**What is needed**
Nothing should be omitted: restate the full listing word for word.

**Recorded information**
::::

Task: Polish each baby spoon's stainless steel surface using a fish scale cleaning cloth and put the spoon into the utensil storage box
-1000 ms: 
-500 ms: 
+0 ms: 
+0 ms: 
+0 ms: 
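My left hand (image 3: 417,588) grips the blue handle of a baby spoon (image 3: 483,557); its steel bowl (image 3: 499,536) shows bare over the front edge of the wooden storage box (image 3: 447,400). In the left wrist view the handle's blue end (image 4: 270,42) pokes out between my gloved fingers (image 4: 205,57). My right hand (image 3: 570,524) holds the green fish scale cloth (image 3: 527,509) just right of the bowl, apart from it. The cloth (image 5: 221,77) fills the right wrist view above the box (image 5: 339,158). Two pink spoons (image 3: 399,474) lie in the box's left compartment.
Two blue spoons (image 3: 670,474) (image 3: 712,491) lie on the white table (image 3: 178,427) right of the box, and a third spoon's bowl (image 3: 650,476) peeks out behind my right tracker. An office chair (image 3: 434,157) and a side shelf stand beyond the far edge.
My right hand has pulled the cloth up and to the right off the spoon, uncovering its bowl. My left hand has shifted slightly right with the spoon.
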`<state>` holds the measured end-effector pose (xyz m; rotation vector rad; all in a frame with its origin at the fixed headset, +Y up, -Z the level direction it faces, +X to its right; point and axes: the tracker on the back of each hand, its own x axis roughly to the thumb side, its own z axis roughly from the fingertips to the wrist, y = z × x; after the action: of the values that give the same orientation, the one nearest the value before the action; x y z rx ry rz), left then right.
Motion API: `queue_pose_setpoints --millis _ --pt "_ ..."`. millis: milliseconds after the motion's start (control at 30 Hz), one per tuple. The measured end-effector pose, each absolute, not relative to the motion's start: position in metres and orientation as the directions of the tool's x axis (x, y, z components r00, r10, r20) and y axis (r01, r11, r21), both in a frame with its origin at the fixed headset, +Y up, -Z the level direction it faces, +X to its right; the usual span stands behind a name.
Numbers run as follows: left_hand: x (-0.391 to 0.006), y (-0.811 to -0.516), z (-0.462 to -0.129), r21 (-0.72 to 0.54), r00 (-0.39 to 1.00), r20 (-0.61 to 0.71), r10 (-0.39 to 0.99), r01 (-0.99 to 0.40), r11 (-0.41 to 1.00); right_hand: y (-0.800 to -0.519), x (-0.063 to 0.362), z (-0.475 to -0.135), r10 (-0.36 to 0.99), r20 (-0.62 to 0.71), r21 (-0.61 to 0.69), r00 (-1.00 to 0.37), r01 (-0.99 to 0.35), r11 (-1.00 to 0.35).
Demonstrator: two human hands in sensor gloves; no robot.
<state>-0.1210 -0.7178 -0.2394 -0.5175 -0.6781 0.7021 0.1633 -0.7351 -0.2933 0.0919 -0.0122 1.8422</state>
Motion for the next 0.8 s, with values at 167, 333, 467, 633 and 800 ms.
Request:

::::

**Answer to the problem**
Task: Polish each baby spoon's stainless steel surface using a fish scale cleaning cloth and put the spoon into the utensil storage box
-1000 ms: 
-500 ms: 
+0 ms: 
+0 ms: 
+0 ms: 
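My left hand (image 3: 417,588) grips the blue handle of a baby spoon (image 3: 483,557); its steel bowl (image 3: 499,536) shows bare over the front edge of the wooden storage box (image 3: 447,400). In the left wrist view the handle's blue end (image 4: 270,42) pokes out between my gloved fingers (image 4: 205,57). My right hand (image 3: 570,524) holds the green fish scale cloth (image 3: 527,509) just right of the bowl, apart from it. The cloth (image 5: 221,77) fills the right wrist view above the box (image 5: 339,158). Two pink spoons (image 3: 399,474) lie in the box's left compartment.
Two blue spoons (image 3: 670,474) (image 3: 712,491) lie on the white table (image 3: 178,427) right of the box, and a third spoon's bowl (image 3: 650,476) peeks out behind my right tracker. An office chair (image 3: 434,157) and a side shelf stand beyond the far edge.
My right hand has pulled the cloth up and to the right off the spoon, uncovering its bowl. My left hand has shifted slightly right with the spoon.
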`<state>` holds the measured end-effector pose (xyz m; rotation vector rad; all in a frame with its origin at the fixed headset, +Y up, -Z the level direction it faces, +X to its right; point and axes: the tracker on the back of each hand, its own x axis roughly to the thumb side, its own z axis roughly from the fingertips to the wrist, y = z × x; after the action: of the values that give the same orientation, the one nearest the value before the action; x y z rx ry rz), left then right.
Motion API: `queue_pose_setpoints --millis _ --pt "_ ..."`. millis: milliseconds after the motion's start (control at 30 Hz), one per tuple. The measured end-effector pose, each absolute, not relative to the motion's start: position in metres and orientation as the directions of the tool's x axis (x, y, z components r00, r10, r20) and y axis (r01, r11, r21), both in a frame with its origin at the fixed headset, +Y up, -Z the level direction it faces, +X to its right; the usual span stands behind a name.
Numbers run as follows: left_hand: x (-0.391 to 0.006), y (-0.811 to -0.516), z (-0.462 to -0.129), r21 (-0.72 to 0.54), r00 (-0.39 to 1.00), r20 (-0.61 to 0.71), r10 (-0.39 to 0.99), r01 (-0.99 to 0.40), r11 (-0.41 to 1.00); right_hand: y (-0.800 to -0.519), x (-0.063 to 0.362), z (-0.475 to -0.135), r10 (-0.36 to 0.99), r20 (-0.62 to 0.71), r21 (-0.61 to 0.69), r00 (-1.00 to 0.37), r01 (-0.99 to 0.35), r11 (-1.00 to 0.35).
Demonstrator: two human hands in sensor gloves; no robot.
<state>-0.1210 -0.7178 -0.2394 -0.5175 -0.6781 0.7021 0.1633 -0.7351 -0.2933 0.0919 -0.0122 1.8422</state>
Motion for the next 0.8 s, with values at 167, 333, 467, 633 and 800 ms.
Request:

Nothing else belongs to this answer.